* THE DATA
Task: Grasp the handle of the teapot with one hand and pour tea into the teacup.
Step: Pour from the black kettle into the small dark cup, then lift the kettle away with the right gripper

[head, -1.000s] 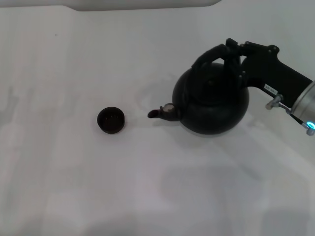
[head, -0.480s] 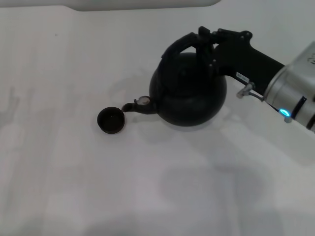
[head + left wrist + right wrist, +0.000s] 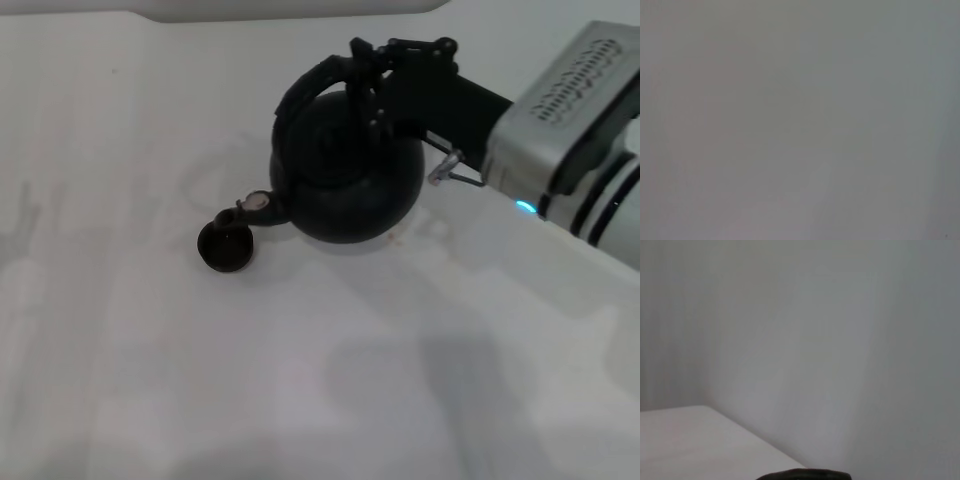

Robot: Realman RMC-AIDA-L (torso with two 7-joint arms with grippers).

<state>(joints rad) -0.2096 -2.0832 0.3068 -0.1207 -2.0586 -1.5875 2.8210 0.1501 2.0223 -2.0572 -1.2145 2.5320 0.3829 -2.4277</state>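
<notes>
Since a second ago we are seeing the teapot [image 3: 345, 175] carried leftward across the counter [image 3: 300, 380], from well apart from the teacup [image 3: 225, 245] to right beside it, and the right arm is reaching farther into the head view.

From the head camera, we are watching the right pincer [image 3: 365, 65] holding the handle [image 3: 320, 80], its black fingers closed around the arched bail near the top. The pot is tilting toward the cup, and its spout [image 3: 245, 210], with the small silvery cap, is sitting over the cup's far rim. Whether the pot's base is touching the counter we cannot tell. The cup is standing upright on the counter, left of the pot.

The left wrist camera is giving us only a flat grey field; the left pincer is nowhere in sight.

The right wrist camera is showing us pale surfaces and a thin dark curved edge [image 3: 805, 474] at the frame's border, probably part of the pot, though we cannot tell for certain.
</notes>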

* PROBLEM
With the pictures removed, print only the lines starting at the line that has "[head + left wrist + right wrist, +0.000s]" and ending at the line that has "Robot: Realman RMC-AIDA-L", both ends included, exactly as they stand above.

* WRITTEN SOLUTION
[head + left wrist + right wrist, +0.000s] 

Robot: Realman RMC-AIDA-L (torso with two 7-joint arms with grippers).

The response is finished.